Beraber döndüğümüzde ekip "Günaydın Heeseung komiserim." dediler.
"Günaydın arkadaşlar." dedi ve yerine geçti. Ben de yerime geçtim.
Hoon "Efendim dün gece Eunmi'nin telefonundaki bilgilere eriştik."
"Ee bir şey çıktı mı?" dedim.
"Hayır, her şey silinmiş..."
O anlatıyordu ama benim gözlerim Heeseung'un salladığı bacağına takıldı. Bir şey vardı ama anlatmıyordu.
"Sadece biriyle olan arama kaydı duruyor." dediğinde odağım tekrar ona döndü.
"Kiminle?"
"Adı yok. Numara da kullan at numara."
"Hay sikeyim."
"Bir de haftaya alınmış sadece gidiş olan bir uçak bileti bulduk."
"Uçak bileti mi?"
"Evet ama alınan bilet iki kişilik."
"Yani yanında birini daha götürecekti."
"İşte kim o?"
Heeseung'a döndüm, soracaktım ama o masaya gözlerini dikmiş bacağını sallamaya devam ediyordu. Sanki başka bir şeye aklı takılmış gibi.
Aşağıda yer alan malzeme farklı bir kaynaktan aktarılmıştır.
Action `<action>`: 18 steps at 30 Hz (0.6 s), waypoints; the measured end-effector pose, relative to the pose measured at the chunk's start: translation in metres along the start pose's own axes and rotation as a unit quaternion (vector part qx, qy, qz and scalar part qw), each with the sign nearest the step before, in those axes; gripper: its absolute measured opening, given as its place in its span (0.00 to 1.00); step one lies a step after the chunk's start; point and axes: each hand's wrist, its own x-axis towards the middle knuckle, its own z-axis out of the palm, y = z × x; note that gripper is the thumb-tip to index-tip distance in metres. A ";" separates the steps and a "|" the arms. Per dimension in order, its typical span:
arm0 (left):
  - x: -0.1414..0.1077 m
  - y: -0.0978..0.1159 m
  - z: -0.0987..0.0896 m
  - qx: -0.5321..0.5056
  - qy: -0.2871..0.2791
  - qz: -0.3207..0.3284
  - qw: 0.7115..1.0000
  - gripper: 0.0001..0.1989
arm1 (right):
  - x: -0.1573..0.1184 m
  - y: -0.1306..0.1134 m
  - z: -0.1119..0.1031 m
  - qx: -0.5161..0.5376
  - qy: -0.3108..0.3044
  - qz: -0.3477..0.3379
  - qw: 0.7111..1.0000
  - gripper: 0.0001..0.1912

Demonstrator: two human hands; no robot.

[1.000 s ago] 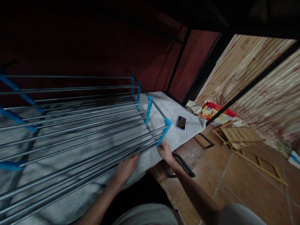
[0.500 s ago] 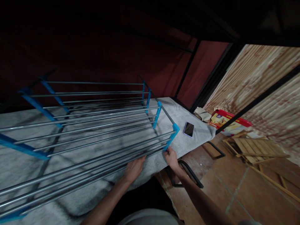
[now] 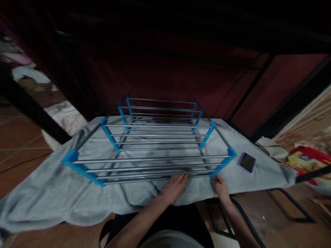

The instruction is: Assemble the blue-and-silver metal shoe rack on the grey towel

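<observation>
A shoe rack (image 3: 162,159) of metal tubes and blue plastic side brackets lies across a grey blanket (image 3: 64,198). My left hand (image 3: 173,188) is at its lowest front tube, right of the middle, with the fingertips curled at the tube and partly hidden. My right hand (image 3: 221,187) is closed at the bottom end of the front right blue bracket (image 3: 224,161), where that bracket meets the lowest tube. Its fingertips are partly hidden by the bracket.
A phone (image 3: 247,162) lies on the blanket right of the rack. Beyond the right edge are a pale cap-like item (image 3: 271,147) and a red and yellow package (image 3: 307,158). A dark red curtain (image 3: 160,75) hangs behind. Dark metal legs (image 3: 292,206) stand below the right edge.
My view has swung left, so the whole rack and the blanket's left end now show. Both hands remain at about the same places on the rack.
</observation>
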 end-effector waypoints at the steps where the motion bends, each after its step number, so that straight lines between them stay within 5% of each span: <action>1: -0.015 -0.003 -0.001 0.004 0.020 0.004 1.000 0.27 | 0.003 0.004 -0.001 0.017 0.000 0.015 1.000 0.17; 5: -0.094 -0.032 -0.009 -0.008 0.106 -0.027 0.994 0.26 | 0.015 0.012 -0.011 0.082 -0.023 0.068 0.994 0.16; 8: -0.154 -0.069 -0.021 -0.077 0.226 -0.115 0.964 0.17 | 0.022 0.012 -0.018 0.169 -0.014 0.107 0.980 0.16; 10: -0.187 -0.095 -0.032 -0.120 0.341 -0.221 0.906 0.13 | 0.029 0.010 -0.017 0.223 -0.012 0.127 0.966 0.17; 13: -0.218 -0.127 -0.055 -0.146 0.487 -0.379 0.773 0.13 | 0.042 0.008 -0.009 0.246 -0.014 0.143 0.958 0.19; 15: -0.226 -0.143 -0.072 -0.167 0.530 -0.437 0.707 0.15 | 0.050 0.005 -0.002 0.246 -0.023 0.154 0.957 0.20; 18: -0.223 -0.161 -0.093 -0.236 0.537 -0.459 0.668 0.20 | 0.061 -0.002 0.004 0.231 -0.056 0.168 0.956 0.20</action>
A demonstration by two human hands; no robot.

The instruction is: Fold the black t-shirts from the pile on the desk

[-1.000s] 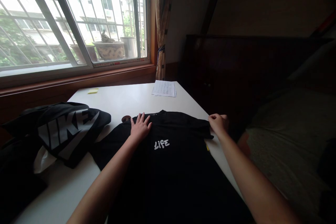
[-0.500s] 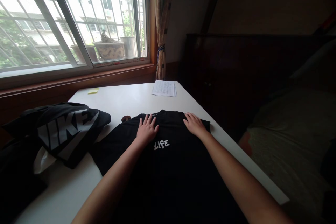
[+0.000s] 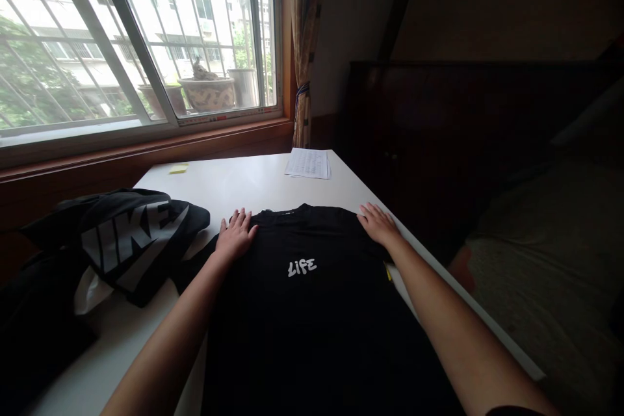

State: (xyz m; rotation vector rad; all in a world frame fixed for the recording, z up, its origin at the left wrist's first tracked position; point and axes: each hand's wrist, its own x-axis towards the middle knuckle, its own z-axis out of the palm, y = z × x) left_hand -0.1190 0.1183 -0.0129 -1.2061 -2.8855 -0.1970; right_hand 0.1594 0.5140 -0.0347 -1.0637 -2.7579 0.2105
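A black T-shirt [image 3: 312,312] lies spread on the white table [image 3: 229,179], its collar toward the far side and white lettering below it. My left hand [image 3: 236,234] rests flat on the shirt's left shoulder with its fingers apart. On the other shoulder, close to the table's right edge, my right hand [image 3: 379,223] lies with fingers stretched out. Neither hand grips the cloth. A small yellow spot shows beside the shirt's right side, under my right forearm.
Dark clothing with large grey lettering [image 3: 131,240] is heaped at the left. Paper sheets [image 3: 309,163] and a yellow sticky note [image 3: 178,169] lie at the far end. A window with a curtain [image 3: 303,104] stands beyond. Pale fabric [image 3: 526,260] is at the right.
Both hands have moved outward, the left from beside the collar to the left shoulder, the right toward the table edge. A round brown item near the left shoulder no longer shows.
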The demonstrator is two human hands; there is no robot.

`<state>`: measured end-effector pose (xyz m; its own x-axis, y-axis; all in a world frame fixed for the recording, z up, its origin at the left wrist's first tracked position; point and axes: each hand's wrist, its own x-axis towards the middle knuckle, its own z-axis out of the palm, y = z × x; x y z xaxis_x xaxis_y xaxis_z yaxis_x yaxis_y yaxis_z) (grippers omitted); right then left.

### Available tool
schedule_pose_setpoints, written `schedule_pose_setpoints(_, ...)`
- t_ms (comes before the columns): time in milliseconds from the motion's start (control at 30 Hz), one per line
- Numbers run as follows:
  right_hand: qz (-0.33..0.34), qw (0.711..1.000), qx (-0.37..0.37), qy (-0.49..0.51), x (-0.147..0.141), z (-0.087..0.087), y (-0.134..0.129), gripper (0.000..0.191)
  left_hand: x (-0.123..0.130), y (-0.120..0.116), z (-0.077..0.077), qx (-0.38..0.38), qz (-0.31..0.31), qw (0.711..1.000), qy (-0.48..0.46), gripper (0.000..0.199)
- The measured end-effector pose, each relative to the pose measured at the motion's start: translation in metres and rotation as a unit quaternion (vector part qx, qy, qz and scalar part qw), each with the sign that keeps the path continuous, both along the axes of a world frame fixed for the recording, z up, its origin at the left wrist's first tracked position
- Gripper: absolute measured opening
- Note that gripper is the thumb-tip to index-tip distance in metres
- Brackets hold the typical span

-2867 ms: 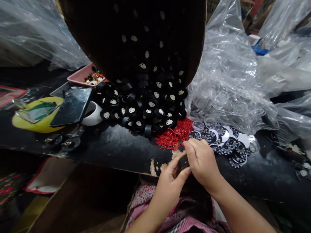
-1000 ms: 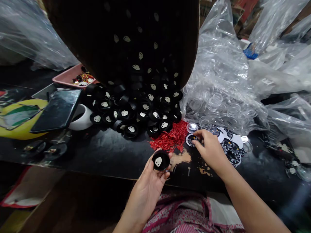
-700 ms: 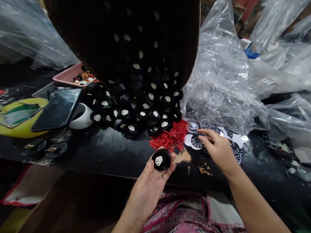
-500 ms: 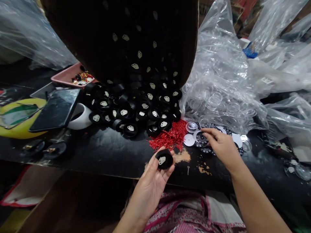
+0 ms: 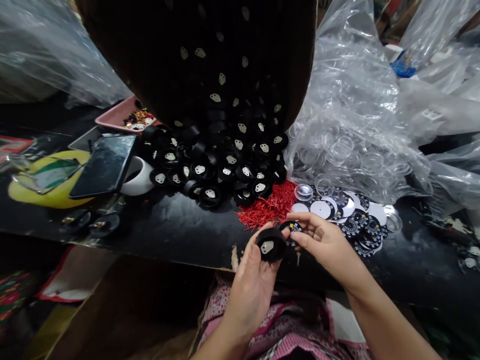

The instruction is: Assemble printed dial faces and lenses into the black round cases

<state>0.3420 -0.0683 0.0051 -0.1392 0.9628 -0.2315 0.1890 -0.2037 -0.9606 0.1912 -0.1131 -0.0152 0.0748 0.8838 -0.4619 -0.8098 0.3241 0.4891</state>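
My left hand (image 5: 255, 272) holds a round black plastic case (image 5: 276, 249) with a pale metal plate (image 5: 267, 247) inside, its open side facing up. Between the thumb and fingers of my right hand (image 5: 320, 240) is a black dial disc (image 5: 291, 230) with white marks and a yellow spot, right beside the case. A spread of black and white dial discs (image 5: 352, 220) lies to the right. Just behind my hands is a heap of small red pointers (image 5: 268, 205). Many more black cases (image 5: 210, 195) are piled beyond, spilling from a large dark container (image 5: 195, 30).
Clear plastic rings (image 5: 341, 150) fill a transparent bag at the back right. On the left are a phone (image 5: 103, 167) leaning on a white ring (image 5: 140, 182), a yellow object (image 5: 22, 190) with glasses on it, and a pink tray (image 5: 116, 112) of small parts.
My right hand has come left from the spread of discs, bringing one dial disc to the case in my left hand. The whole view has shifted slightly.
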Motion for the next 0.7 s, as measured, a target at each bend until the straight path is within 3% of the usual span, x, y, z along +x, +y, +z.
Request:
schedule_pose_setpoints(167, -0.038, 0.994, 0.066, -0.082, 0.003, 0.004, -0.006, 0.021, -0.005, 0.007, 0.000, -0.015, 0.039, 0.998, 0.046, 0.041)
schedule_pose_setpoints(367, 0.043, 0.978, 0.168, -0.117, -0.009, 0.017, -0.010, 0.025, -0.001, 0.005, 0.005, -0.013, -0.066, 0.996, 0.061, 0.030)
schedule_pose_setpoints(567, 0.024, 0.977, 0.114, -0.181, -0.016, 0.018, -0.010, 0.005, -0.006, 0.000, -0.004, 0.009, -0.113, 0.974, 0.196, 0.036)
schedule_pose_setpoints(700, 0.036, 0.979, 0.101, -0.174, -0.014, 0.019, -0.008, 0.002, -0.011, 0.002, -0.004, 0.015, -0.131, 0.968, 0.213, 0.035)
"Heeseung." dememle odağını bozdu ve bacağını sallamayı bıraktı.
"Efendim?"
"Dinliyor musun?"
"Evet, evet."
"Sence kim olabilir?"
"Kim?" dediğinde derin bir nefes aldım.
"İkinci uçak biletini sence kime almış olabilir bu kız?"
"Bilmiyorum."
"Sunoo."
"Buyrun."
"Heeseung'a kahve getirir misin? Belli ki kendine gelmesi gerekiyor."
"Tabii, hemen." dedi ve ayaklanıp mutfağa gitti.
Hoon'a döndüm.
"Bir anda ortadan kaybolacaktı, ona rağmen mi aldı biletleri?" dedi Won.
"Belki kaçırılmıştır?"
"Doğru. Kaçırılmış olabilir-"
"Olamaz." dediğimde bana baktı.
"Neden olamasın?"
"Korkardı, ona bir şey yapabilecek biri olmasından korkardı ama hayır. Kime sorduysak hiçbir zaman enerjisini kaybetmediğini söylediler. Hep mutluydu."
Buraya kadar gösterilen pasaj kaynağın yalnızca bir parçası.